Language Learning & Technology
Vol. 8, No. 2, May 2004, pp. 23-32
External links valid at time of publication.


Paginated PDF version


Streaming Speech

Author Richard Cauldwell



Minimum Hardware Requirements

Windows based multimedia computer, Processor at least 350MHz, Windows 95, 98, NT (SP4 or above), 2000, ME, XP with Internet Explorer 5 or later, CD-ROM and Windows-compatible sound card, microphone, headset or speakers.


Richard Cauldwell, P. O. Box 10662, Birmingham B17 0ZE, United Kingdom +44 (0) 121 240 9804, e-mail:

Support offered

Comprehensive Web site

Target language


Target Audience

High Intermediate to advanced learners


Prices start at 40.00UK for a single user license, plus VAT at 17.5 % for UK & EC; Student's Book 12.50UK plus shipping and handling



Reviewed by Andrew Lian, Rice University

Streaming Speech by Richard Cauldwell addresses, in an interesting and theoretically-argued way, problems of speech perception and production as experienced by foreign language learners.
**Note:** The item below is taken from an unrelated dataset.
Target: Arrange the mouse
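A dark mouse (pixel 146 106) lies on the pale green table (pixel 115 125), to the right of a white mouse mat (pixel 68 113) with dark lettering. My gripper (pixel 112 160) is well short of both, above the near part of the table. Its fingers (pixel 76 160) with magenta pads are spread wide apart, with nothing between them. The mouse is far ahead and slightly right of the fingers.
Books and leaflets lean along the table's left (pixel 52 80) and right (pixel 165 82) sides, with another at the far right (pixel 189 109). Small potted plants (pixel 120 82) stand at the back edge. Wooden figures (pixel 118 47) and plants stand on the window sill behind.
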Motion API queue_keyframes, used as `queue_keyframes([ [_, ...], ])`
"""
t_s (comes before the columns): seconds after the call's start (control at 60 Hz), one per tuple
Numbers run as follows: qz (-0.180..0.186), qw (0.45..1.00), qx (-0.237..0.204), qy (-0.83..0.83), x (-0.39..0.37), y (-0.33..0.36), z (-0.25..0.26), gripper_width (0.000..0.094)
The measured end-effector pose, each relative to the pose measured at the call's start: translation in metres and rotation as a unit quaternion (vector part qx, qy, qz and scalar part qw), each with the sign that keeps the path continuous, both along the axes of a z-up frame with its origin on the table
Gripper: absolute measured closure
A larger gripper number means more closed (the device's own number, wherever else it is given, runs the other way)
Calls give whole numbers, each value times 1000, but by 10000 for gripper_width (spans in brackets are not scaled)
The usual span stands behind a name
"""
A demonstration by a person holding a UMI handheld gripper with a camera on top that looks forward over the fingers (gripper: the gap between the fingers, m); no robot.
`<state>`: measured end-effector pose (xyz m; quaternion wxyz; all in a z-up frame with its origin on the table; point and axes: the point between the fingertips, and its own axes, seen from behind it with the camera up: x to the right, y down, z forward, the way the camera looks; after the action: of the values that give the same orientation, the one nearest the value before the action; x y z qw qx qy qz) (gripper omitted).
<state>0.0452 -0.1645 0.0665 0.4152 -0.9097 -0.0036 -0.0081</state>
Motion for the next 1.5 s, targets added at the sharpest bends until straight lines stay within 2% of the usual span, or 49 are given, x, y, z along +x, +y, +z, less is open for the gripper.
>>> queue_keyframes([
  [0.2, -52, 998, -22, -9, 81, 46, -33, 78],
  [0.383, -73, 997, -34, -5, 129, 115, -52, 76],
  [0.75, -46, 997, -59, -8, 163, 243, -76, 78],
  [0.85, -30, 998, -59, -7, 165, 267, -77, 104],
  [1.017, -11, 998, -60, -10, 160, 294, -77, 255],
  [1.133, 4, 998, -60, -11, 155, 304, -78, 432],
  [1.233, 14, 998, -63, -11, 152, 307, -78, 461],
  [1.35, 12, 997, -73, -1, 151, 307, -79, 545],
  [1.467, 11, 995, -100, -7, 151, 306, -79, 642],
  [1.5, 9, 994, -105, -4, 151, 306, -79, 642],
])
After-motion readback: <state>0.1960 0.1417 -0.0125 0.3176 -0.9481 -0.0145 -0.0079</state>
The approach used, while focusing on English, is not language-specific.


Streaming Speech comes in the form of a CD inside a modest-looking package with minimal paper documentation. It installs effortlessly. The material takes the shape of a Web-based interactive system (it actually runs in Internet Explorer 5 or above) and is written in a Web-based authoring system called Fabris ( This system is loosely based on Toolbook by Asymetrix. Streaming Speech has the potential to be deployed across the Internet (a version of it is, in fact, already available as a demonstration In the long term, the ability to be served across the Internet leading to the potential to integrate with other systems will enable Streaming Speech to increase its user base as well as increase its range of related teaching and learning support. The system, which consists of lesson materials and a recording applet installs itself painlessly and with no detectable software problems.


Streaming Speech is a self-study computer package arranged in 10 chapters. It presents itself as a series of attractive pages, which are meant to be navigated sequentially within each chapter. Learners are also able to connect to any part of the program at any time through access to a layered series of menus some with drop-down boxes. The interface provided is simple yet information-rich, allowing learners to travel easily from point to point in response to their perceived needs. The page in Figure 1 shows the range of options usually available at any one time, including a drop-down menu of the chapter content.

Figure 1. Menu structure

The richness of the menu structure is supplemented with some presentation niceties. For instance, one of the introduction pages (see Figure 2) features a photograph of the author (top right) and small photographs of the speakers. When the mouse passes over each speaker some biographical information is displayed in a popup window and the speaker's voice is heard. This side-by-side arrangement allows quick contrasting and comparing of voice quality, speech rhythms, and delivery, while personalising the learning experience and reinforcing the sense of friendship/closeness which the author clearly tries to generate between himself, informants, and learners. Disappointingly, the author's picture remains silent.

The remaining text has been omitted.